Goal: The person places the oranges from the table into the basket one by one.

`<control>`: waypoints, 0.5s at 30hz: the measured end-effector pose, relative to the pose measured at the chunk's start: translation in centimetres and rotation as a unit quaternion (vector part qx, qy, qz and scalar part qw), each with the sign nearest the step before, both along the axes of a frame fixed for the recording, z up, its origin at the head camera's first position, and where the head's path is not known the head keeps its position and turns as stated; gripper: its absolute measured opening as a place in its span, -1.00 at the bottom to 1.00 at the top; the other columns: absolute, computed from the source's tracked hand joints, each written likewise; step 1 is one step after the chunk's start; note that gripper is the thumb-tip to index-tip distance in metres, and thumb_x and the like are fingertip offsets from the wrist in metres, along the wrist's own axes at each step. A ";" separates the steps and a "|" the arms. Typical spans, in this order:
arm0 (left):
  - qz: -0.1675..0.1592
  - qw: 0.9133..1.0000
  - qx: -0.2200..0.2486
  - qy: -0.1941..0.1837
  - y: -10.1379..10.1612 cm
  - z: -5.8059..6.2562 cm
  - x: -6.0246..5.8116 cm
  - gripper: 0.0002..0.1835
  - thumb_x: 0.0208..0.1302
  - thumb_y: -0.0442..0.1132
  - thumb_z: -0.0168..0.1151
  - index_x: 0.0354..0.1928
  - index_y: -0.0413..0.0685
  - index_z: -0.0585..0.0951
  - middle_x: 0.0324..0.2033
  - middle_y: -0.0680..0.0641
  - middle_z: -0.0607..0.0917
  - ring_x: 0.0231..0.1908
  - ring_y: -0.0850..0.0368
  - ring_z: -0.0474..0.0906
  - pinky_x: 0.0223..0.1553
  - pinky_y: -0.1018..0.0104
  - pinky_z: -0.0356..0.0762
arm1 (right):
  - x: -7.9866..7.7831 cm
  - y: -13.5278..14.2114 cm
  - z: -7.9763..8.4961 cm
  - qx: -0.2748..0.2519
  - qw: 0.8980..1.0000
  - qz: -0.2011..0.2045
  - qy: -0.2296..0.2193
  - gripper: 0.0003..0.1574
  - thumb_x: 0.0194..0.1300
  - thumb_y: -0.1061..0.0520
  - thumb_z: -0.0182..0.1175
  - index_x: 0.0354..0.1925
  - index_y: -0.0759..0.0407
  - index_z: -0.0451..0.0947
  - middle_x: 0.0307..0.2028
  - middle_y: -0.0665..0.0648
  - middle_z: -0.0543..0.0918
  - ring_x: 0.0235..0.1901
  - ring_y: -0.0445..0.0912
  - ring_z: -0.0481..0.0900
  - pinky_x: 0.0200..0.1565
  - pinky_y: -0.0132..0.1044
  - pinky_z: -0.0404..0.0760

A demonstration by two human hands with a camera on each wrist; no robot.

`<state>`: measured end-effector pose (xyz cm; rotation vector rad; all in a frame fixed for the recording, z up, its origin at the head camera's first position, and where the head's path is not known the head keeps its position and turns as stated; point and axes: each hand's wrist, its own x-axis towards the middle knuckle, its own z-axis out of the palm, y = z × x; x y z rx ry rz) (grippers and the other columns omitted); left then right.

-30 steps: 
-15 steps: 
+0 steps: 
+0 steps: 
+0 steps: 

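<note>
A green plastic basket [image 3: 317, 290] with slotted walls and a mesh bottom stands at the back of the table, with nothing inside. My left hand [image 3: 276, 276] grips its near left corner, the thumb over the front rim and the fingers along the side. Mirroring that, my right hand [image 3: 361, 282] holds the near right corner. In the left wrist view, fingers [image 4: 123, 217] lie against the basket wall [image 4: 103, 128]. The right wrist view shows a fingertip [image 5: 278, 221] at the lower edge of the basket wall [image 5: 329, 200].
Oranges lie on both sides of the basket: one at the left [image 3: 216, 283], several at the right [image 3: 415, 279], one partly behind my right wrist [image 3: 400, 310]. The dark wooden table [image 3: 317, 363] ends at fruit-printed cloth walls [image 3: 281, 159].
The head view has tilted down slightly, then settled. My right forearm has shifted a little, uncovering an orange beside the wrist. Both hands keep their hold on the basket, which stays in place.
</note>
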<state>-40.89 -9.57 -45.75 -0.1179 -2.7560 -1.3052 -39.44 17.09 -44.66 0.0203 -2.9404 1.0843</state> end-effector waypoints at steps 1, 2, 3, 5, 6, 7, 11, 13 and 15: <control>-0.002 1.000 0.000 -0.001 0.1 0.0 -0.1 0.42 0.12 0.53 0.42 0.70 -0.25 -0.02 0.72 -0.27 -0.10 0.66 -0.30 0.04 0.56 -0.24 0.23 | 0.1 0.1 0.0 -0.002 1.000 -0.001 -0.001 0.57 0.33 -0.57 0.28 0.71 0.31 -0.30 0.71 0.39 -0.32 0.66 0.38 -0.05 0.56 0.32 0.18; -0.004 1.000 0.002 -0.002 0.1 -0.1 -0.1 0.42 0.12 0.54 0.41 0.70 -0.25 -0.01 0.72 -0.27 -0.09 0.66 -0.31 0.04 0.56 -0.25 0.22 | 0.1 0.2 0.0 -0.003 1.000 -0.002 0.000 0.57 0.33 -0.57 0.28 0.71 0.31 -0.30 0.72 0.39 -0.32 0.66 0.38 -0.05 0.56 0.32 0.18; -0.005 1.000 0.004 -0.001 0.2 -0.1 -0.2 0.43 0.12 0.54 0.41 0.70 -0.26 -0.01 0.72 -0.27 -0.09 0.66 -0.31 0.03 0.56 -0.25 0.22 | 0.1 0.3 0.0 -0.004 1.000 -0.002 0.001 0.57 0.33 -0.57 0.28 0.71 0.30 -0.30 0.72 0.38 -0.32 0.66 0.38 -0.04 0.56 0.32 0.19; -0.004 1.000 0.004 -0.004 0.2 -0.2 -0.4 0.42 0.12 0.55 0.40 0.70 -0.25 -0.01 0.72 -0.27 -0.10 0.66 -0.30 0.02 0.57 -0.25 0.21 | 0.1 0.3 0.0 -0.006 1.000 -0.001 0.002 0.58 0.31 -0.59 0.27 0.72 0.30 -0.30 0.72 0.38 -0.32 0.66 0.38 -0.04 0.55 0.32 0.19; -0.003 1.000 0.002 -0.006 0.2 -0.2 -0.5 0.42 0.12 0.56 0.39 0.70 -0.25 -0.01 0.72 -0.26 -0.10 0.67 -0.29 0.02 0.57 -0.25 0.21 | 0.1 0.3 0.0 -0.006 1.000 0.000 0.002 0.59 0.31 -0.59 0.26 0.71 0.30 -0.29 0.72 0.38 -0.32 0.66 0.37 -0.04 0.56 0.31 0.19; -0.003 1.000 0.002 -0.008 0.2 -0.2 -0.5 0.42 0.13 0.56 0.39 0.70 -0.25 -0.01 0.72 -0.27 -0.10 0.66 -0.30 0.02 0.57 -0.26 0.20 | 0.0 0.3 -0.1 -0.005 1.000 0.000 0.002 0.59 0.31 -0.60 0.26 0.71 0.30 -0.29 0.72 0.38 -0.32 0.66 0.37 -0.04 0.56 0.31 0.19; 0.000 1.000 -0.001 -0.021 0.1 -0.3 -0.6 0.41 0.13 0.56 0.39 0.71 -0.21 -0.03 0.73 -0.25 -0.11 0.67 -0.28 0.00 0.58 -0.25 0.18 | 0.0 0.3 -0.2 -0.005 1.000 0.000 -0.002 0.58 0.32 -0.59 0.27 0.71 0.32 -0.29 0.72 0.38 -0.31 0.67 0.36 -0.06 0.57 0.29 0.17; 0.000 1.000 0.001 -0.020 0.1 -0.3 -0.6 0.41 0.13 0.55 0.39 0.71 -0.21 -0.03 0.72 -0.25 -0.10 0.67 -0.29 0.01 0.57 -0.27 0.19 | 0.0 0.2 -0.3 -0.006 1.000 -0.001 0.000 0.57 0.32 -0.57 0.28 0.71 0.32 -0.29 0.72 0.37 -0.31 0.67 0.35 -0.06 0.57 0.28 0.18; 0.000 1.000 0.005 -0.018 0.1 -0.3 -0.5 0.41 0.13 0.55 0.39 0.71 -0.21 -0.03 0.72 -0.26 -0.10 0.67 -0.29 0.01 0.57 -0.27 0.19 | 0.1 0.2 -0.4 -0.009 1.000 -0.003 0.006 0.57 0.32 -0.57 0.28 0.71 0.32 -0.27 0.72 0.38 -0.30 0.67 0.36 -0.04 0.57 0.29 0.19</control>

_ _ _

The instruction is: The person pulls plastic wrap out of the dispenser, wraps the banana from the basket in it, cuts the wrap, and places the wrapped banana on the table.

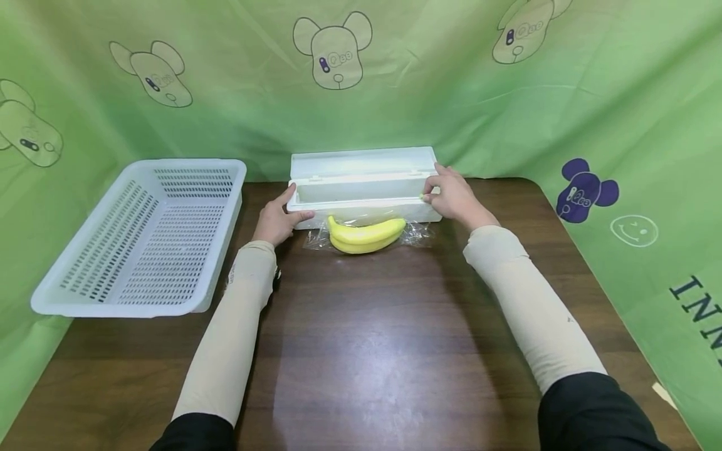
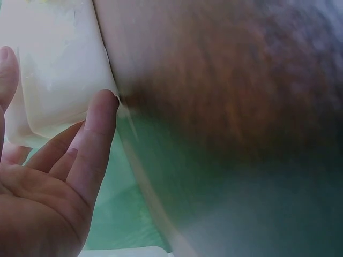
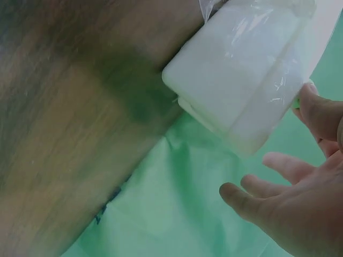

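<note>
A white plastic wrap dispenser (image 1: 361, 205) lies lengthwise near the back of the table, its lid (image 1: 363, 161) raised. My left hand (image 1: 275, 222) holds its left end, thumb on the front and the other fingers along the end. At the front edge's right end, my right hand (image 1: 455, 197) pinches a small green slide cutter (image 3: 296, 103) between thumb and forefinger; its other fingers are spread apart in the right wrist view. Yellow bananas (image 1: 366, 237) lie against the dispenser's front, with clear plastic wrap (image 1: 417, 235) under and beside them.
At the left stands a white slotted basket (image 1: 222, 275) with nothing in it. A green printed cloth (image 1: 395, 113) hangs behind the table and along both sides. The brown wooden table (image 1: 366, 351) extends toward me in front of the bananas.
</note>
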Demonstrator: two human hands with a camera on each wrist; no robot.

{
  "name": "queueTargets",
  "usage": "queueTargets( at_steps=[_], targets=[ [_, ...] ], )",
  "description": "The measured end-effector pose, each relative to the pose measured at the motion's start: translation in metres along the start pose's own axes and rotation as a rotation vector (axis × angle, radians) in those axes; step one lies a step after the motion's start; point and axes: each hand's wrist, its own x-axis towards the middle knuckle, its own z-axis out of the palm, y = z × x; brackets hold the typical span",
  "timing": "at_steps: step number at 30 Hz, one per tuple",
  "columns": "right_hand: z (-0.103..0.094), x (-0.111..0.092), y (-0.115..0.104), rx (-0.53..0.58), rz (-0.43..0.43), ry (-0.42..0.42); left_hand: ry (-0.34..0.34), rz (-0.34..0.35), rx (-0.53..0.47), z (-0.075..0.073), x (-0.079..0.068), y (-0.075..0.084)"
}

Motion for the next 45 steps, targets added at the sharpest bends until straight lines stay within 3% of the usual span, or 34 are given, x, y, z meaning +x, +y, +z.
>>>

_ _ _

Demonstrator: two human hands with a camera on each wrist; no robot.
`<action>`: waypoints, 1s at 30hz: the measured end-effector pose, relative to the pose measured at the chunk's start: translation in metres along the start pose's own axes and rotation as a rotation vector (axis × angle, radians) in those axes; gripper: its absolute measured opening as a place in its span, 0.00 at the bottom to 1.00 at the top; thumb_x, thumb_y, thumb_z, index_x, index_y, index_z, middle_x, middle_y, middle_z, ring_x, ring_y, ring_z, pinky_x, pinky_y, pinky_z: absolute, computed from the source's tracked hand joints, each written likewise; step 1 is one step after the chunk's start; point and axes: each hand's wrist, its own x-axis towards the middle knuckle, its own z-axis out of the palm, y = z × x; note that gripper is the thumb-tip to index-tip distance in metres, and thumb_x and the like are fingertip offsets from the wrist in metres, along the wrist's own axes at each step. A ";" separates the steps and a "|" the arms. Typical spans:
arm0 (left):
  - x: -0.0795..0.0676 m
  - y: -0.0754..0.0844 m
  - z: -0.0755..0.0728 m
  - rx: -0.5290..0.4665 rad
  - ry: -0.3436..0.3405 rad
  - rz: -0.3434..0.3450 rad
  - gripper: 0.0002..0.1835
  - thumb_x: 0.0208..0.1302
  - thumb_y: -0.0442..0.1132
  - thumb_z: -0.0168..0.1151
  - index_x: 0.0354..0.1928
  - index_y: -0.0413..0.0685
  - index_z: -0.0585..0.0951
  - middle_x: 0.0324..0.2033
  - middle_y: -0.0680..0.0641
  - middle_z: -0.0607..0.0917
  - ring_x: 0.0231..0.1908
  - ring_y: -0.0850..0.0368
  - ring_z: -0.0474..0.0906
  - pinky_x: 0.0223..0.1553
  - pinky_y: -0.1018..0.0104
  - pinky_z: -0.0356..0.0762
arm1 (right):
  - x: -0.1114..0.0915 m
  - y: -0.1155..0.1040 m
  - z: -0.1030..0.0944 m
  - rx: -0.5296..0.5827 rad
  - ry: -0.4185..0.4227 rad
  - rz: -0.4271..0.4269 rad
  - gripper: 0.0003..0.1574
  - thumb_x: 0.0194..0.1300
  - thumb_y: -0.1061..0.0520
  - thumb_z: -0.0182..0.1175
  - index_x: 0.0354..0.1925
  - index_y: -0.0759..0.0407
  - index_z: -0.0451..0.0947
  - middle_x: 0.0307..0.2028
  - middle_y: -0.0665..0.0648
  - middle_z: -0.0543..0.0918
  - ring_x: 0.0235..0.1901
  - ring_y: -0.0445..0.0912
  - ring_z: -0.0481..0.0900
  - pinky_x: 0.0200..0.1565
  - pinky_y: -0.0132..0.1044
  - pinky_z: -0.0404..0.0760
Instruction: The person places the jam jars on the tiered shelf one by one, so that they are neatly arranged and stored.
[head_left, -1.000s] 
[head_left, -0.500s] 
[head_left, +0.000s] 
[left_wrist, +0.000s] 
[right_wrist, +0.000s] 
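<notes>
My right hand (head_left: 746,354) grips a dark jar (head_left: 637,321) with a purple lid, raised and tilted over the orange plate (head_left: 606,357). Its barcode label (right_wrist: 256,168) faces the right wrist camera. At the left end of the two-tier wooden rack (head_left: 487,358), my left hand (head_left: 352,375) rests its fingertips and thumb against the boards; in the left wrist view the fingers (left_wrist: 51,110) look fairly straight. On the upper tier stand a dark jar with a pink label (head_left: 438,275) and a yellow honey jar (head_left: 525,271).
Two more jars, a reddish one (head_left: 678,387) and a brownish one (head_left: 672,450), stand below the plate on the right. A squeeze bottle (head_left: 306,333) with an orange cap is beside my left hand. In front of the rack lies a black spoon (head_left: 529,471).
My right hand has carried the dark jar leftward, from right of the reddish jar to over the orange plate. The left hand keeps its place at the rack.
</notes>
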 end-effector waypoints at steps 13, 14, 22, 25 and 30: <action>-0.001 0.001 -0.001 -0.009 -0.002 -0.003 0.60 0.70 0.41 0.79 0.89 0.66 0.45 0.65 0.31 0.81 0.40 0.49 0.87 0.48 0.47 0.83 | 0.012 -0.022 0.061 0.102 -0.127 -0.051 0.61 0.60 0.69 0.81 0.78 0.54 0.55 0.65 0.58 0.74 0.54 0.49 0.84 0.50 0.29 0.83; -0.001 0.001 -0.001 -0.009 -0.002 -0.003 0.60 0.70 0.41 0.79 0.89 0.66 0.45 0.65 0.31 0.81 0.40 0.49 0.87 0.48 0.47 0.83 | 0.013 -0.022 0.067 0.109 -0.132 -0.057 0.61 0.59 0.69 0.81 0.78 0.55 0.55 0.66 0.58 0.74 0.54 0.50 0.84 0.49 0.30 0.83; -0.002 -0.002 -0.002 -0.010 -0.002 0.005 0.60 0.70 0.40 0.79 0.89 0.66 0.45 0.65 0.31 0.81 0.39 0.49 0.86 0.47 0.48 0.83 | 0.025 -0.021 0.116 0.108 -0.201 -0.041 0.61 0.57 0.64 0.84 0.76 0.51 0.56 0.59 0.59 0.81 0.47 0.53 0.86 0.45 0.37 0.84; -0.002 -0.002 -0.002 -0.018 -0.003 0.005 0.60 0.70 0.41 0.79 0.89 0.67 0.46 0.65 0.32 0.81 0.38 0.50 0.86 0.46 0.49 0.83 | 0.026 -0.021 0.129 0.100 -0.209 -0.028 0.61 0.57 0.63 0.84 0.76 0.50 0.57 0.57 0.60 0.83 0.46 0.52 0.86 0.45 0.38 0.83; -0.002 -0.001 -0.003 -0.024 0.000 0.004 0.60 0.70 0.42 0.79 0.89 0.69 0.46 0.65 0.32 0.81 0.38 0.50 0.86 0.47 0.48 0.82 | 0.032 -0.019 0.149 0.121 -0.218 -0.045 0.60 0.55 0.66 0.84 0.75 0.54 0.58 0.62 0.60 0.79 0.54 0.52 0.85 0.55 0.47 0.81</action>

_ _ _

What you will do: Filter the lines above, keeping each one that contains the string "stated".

Exercise answer:
`<control>`: waypoints, 0.5s at 30hz: the measured end-effector pose, relative to the pose measured at the chunk's start: translation in centimetres and rotation as a unit quaternion (vector part qx, qy, qz and scalar part qw), each with the sign nearest the step before, both along the axes of a frame fixed for the recording, z up, its origin at the head camera's first position, and where the head's path is not known the head keeps its position and turns as stated; gripper: its absolute measured opening as a place in its span, -1.00 at the bottom to 1.00 at the top; the other columns: absolute, computed from the source's tracked hand joints, each written likewise; step 1 is one step after the chunk's start; note that gripper is the thumb-tip to index-tip distance in metres, and thumb_x and the like are fingertip offsets from the wrist in metres, along the wrist's own axes at each step. A ";" separates the steps and a "|" the arms. Typical spans, in this order:
`<state>`: measured end-effector pose (xyz cm; rotation vector rad; all in a frame fixed for the recording, z up, its origin at the head camera's first position, and where the head's path is not known the head keeps its position and turns as stated; point and axes: each hand's wrist, its own x-axis towards the middle knuckle, its own z-axis out of the palm, y = z × x; x y z rx ry rz) (grippers and the other columns omitted); left then right.

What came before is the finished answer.